Aires protégées : quatre territoires oubliés au Bas-Saint-Laurent

Aires protégées : quatre territoires oubliés au Bas-Saint-Laurent

L'auteur est journaliste de l'Initiative de journalisme local, financée par le gouvernement du Canada
8 janvier 2021 par 

Photo de la réserve Duchénier PHOTO: TERFA.


En décembre, le gouvernement du Québec a rempli in extremis sa promesse de protéger 17 % du territoire de la province. Pour atteindre cet objectif, trois nouvelles aires protégées ont été créées au Bas-Saint-Laurent autour des rivières Cap-Chat (dans les Chic-Chocs), Assemetquagan et Patapédia.

Mais quatre autres zones ayant un grand intérêt écologique ont été oubliées par le gouvernement, a rappelé le Conseil régional de l’environnement du Bas-Saint-Laurent (CREBSL) :

  • Le lac de l’Est, dans la municipalité de Mont-Carmel au Kamouraska, est un grand lac au fond d’une vallée encaissée coiffée d’érablières;
  • La réserve Duchénier, près de Saint-Narcisse-de-Rimouski, se caractérise par une grande concentration de lacs dans lesquels on trouve un poisson endémique, l’omble chevalier oquassa;
  • La tête de la rivière Causapscal est un territoire humide, plutôt plat, où l’on retrouve des tourbière et des forêts de conifères;
  • La tête de la rivière Cascapédia est une autre vallée encaissée, représentative des rivières qui partent des Chic-Chocs.

Ces quatre territoires ont été choisis – en plus des trois qui vont être protégés – à la suite d’une analyse faite par le ministère de l’Environnement, parce qu’ils représentent des écosystèmes emblématiques du Bas-Saint-Laurent.

Consensus régional

Il existe un fort consensus régional derrière la volonté de protéger ces lieux, rappelle le directeur adjoint du Conseil régional de l’environnement du Bas-Saint-Laurent (CREBSL), Patrick Morin : « Un travail de concertation a été fait, puis une consultation publique a été organisée en 2013, au cours de laquelle plus de 50 mémoires ont été reçus, ce qui est immense! Il y avait des regroupements d’industriels forestiers, des gens en environnement, des associations de randonneurs ou de chasseurs et pêcheurs… L’industrie forestière était divisée, et tous les autres étaient pour. »

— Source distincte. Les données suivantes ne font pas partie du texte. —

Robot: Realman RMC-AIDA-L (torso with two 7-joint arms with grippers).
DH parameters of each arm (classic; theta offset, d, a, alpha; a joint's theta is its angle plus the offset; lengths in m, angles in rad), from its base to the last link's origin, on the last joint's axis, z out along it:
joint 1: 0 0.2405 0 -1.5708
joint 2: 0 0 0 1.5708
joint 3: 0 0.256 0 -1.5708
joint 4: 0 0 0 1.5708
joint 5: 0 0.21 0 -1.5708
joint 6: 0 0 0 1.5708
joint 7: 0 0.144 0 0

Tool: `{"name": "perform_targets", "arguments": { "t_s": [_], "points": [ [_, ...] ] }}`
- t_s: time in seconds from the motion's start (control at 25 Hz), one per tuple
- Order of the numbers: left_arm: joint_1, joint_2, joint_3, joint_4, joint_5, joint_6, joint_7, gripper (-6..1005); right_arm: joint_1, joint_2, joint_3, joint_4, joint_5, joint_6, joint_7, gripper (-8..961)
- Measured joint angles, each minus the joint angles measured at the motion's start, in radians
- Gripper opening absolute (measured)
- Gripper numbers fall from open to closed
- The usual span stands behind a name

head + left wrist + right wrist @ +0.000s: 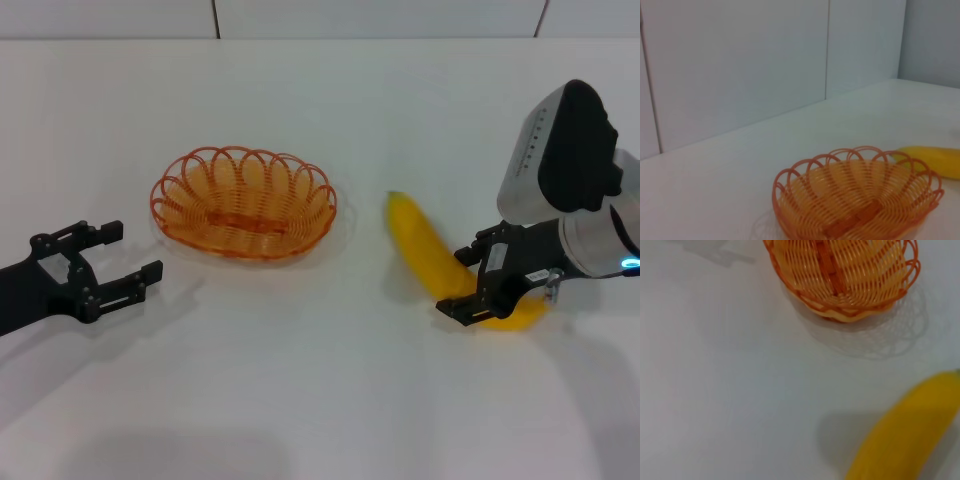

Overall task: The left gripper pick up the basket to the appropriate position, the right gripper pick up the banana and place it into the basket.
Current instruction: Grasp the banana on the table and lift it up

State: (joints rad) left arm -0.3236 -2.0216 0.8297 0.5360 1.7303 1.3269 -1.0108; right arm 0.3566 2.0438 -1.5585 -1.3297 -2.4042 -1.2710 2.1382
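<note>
A plain white tabletop [300,400] carried everything and ran back to a pale panelled wall. On it sat a shallow oval basket of looped orange wire [243,203], empty and upright, left of centre. A smooth, bright yellow curved banana [425,250] lay to its right, apart from the basket, its far tip pointing toward the basket's side.

Head view: near end of banana [428,255] hidden behind right gripper [478,283], so finger contact w/ the fruit can't be judged. Left gripper [108,258]: arm cut off at left edge. Left wrist view: basket [858,200] cropped along its near rim; banana [935,161] runs out of frame, only 1 end visible. Right wrist view: basket [842,274] & banana [905,436] both cropped, neither shown whole.
</note>
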Motion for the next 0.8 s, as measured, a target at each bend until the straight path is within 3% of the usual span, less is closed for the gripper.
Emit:
{"name": "perform_targets", "arguments": {
  "t_s": [0.04,0.24,0.52,0.8],
  "points": [
    [0.000,0.000,0.000,0.000,0.000,0.000,0.000,785,0.000,-0.001,0.000,0.000,0.000,-0.001,0.000,837],
    [0.000,0.000,-0.003,0.000,0.000,0.000,0.000,785,0.002,-0.002,-0.001,-0.008,0.001,-0.009,-0.001,591],
    [0.005,-0.002,-0.004,0.002,0.000,0.000,0.002,785,-0.024,-0.002,0.002,-0.135,0.044,-0.015,-0.028,532],
    [0.008,-0.006,-0.005,0.001,0.000,0.000,0.022,785,-0.021,-0.003,0.040,-0.174,0.157,0.002,-0.122,499]
  ]
}}
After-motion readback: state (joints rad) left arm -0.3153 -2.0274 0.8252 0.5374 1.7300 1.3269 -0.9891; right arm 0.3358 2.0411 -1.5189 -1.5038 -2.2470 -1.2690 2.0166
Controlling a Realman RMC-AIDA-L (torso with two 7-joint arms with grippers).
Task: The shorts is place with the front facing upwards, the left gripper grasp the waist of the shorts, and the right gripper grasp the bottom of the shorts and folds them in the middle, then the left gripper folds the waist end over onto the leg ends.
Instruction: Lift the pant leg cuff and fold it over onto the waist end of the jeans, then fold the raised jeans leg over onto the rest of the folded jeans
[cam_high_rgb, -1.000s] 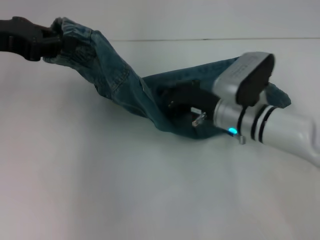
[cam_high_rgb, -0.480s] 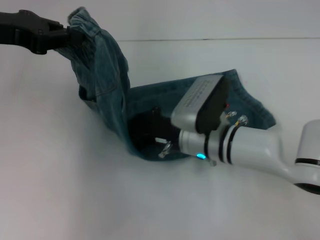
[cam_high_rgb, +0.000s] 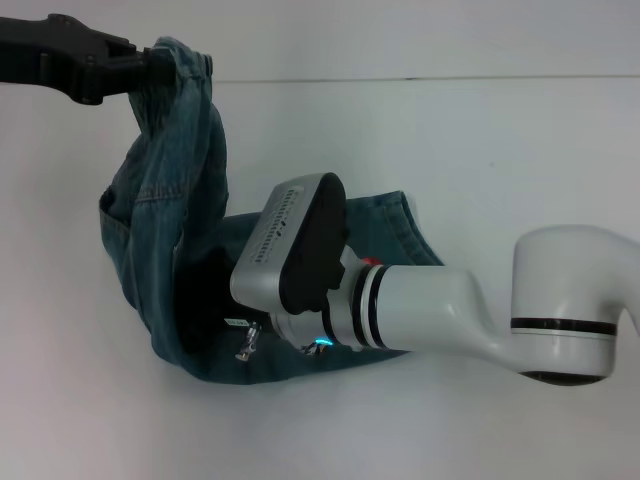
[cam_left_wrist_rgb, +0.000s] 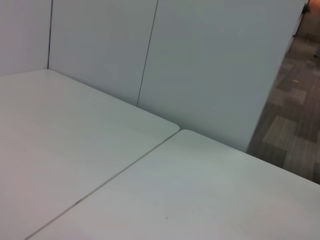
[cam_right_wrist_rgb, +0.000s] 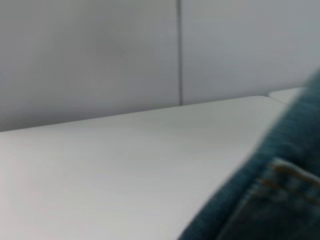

La même année, le président de la défunte Conférence régionale des élus a fait connaître la volonté de la région de protéger sept territoires au ministre de l’Environnement de l’époque, Yves-François Blanchet. Pourtant, il a fallu attendre la dernière minute, le 17 décembre 2020, pour que le gouvernement du Québec se décide à en protéger trois seulement!

En fonctionnant « par élimination », le CREBSL a déterminé pourquoi les quatre autres zones n’ont pas  été acceptées : car elles sont partiellement couvertes par des permis pétroliers ou gaziers actifs… contrairement aux trois aires nouvellement protégées : « Patapédia n’en avait pas. À Assemetquagan, le propriétaire a accepté de céder la portion de son permis située sur une partie du territoire. Quant aux Chic-Chocs, il s’agissait des permis de Petrolia puis Pieridae, que la compagnie a abandonnés », énumère Patrick Morin. 

Discussions en cours

Des pourparlers sont en cours avec les propriétaires des permis, mais cela avance lentement. Le cabinet du premier ministre était intervenu fin 2020 pour inciter les différents ministères (Environnement, Forêt, Énergie) à se coordonner en vue d’atteindre l’objectif de 17 %. Cet objectif étant atteint, les quatre territoires à protéger sont retombés dans les dédales de la bureaucratie…

Bien qu’il n’y ait aucune exploration en ce moment, il faudra peut-être exproprier les détenteurs de permis, donc leur verser une compensation financière. En effet, si les réserves de biodiversité sont effectivement créées, il sera interdit d’y mener des activités d’exploitation pétrolière et gazière. Impossible également d’y exploiter la forêt ou des mines, ou encore d’installer des éoliennes.

En revanche, on pourra toujours y faire des randonnées, chasser ou pêcher. Les sentiers existants de VTT et de motoneige demeureront en place. Il s’agit donc d’un niveau de protection inférieur aux parcs de la SÉPAQ. Ces derniers ayant connu une forte hausse de leur fréquentation en 2020, il est fort probable qu’une offre d’activités récréo-touristiques se développe dans les futures réserves de biodiversité.